# TASK DETAILS:
Only lines that contain the word "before" belong in the answer; copy them from the records below.

# DATA TO EXAMINE:

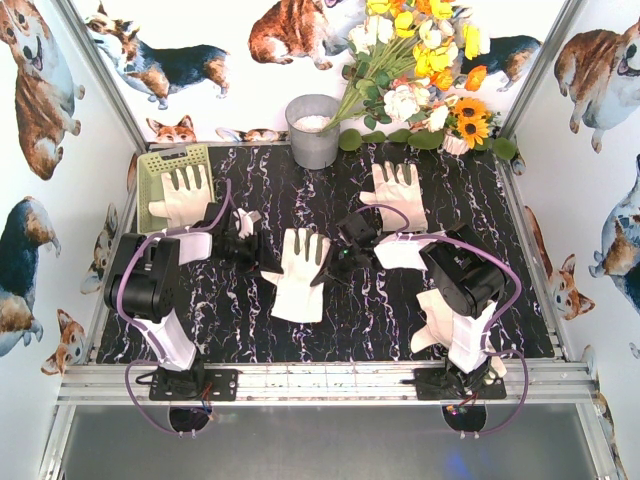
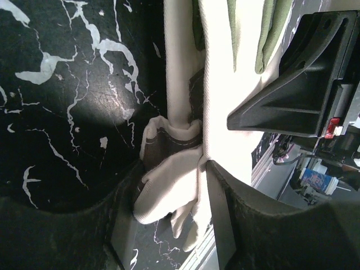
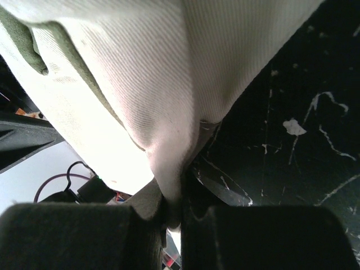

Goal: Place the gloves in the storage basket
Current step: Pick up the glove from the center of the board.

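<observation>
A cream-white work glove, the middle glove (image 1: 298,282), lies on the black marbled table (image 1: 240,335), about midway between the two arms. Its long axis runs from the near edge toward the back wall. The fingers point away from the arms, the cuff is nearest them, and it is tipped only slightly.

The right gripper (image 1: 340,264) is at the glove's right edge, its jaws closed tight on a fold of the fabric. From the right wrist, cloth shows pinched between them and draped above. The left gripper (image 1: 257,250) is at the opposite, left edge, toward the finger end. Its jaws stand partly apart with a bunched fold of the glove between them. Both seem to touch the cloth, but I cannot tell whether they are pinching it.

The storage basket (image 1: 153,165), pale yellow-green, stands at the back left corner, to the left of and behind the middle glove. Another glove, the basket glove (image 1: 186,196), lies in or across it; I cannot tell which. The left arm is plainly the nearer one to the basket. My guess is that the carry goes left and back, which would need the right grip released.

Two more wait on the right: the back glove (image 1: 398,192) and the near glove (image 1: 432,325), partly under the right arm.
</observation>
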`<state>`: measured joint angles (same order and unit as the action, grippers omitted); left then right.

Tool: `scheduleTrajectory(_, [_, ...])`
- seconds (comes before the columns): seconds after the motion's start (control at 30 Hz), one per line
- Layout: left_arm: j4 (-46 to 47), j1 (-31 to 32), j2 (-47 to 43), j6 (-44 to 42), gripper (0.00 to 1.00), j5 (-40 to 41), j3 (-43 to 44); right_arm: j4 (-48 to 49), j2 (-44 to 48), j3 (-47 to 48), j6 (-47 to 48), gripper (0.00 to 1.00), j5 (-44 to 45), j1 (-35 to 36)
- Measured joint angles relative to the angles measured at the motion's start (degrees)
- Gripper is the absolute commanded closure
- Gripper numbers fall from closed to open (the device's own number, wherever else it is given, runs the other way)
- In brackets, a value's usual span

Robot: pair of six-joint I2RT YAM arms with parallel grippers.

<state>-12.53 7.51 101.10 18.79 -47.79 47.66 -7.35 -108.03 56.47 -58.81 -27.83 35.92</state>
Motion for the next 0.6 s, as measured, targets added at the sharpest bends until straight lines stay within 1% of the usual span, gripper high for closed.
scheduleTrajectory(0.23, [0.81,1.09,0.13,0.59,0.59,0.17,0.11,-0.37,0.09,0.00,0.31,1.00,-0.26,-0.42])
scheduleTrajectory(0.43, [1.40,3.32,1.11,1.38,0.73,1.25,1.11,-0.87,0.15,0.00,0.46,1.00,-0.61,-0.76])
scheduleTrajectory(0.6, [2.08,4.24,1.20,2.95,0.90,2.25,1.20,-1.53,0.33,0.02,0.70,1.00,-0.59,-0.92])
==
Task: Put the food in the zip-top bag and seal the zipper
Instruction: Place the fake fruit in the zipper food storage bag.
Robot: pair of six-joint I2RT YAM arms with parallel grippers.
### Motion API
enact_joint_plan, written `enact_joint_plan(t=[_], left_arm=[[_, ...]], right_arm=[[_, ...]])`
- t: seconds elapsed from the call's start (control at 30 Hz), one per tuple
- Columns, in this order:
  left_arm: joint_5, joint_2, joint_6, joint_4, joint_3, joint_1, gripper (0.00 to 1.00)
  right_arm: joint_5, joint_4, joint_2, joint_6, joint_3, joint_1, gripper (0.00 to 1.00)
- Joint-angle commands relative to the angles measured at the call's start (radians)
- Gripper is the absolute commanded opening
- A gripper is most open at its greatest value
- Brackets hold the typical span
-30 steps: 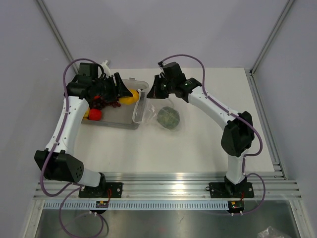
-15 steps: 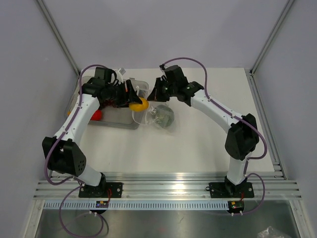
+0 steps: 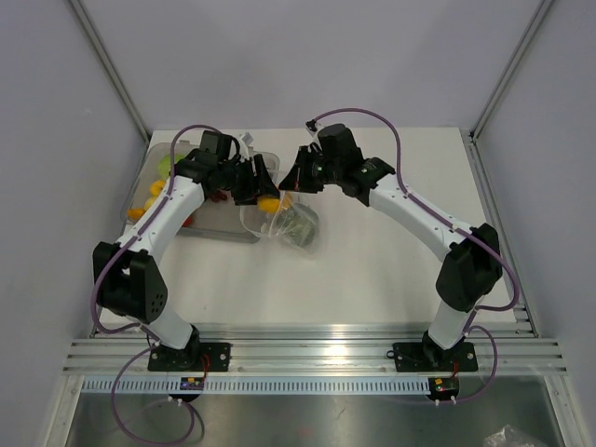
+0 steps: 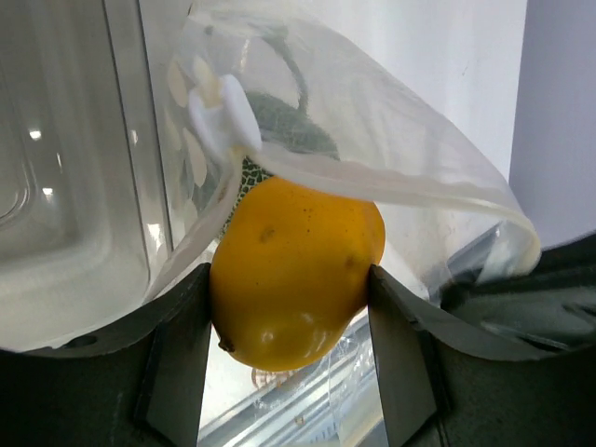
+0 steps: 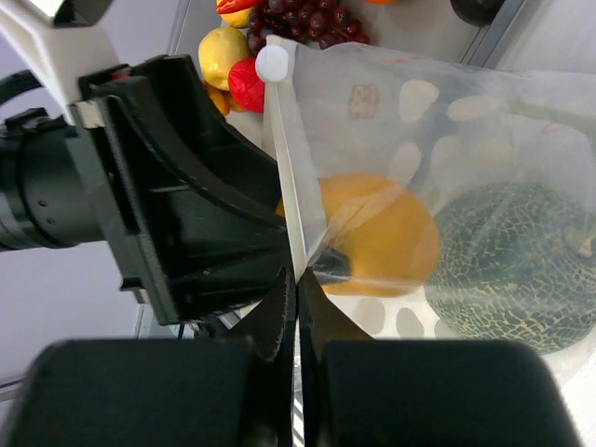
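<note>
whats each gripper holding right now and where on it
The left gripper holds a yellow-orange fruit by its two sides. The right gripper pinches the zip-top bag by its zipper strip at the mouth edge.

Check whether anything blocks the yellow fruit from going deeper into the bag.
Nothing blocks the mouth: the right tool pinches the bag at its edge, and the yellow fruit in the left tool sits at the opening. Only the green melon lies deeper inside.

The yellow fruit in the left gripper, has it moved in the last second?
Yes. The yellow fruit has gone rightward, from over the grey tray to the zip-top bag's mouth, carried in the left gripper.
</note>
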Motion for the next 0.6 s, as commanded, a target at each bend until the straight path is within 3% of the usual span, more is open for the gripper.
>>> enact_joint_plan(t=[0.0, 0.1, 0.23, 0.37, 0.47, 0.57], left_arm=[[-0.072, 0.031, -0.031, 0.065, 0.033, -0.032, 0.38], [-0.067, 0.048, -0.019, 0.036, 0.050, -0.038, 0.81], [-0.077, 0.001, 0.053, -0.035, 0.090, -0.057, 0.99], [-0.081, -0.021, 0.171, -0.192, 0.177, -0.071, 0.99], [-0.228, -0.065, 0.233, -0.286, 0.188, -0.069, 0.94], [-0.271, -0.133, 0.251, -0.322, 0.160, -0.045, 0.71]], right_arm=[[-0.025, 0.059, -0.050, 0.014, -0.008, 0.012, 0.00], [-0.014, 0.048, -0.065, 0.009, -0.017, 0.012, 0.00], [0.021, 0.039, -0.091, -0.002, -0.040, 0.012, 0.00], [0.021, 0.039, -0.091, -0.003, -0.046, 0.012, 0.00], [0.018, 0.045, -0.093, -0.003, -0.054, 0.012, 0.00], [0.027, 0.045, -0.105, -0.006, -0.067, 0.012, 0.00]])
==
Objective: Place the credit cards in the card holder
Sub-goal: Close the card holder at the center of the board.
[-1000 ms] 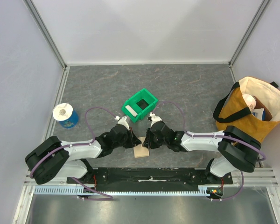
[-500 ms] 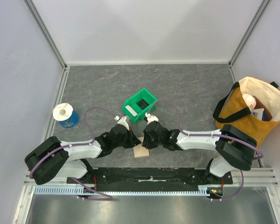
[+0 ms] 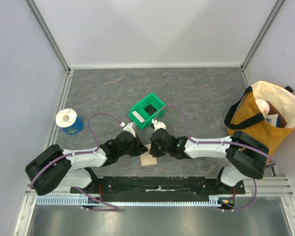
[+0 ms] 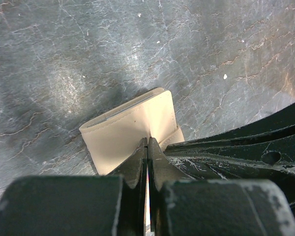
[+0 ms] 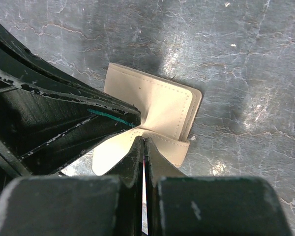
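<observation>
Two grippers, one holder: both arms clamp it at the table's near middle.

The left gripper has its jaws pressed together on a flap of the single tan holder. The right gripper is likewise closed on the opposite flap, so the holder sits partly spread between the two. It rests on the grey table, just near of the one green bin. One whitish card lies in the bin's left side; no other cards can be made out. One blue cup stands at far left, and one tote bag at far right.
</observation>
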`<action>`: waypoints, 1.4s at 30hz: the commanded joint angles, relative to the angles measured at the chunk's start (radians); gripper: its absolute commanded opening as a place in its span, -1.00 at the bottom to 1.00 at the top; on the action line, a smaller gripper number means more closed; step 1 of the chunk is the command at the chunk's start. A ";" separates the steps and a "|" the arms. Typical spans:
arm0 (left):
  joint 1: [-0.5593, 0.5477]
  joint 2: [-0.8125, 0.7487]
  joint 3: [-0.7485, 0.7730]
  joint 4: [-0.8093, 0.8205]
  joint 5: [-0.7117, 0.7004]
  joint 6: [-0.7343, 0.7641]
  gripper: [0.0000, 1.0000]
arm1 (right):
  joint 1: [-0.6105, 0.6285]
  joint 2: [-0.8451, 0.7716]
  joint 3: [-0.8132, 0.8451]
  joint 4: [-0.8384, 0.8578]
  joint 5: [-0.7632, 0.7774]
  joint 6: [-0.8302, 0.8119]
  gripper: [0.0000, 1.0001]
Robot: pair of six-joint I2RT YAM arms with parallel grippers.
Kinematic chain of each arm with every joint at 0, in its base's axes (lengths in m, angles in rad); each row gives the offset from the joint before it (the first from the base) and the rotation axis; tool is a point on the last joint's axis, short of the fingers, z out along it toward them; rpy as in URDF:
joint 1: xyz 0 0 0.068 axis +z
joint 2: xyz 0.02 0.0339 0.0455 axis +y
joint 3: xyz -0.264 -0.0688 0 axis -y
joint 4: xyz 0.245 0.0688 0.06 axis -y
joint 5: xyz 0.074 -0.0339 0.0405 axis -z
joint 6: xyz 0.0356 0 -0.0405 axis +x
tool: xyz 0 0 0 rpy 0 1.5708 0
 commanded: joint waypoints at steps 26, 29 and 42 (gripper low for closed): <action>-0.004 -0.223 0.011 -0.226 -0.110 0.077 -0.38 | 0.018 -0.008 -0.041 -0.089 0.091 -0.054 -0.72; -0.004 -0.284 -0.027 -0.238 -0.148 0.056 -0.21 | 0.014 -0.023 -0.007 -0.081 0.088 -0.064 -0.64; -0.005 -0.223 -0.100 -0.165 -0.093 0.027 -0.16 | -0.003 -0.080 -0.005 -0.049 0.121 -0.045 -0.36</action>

# TASK RESPONSE:
- seconds (comes before the columns): seconds after the motion's start (control at 30 Hz), one per line
Kinematic chain of each arm with every joint at 0, in its base's axes (lengths in m, angles in rad); each row gives the offset from the joint before it (the first from the base) and the rotation axis; tool is a point on the last joint's axis, short of the fingers, z out along it toward them; rpy as in URDF:

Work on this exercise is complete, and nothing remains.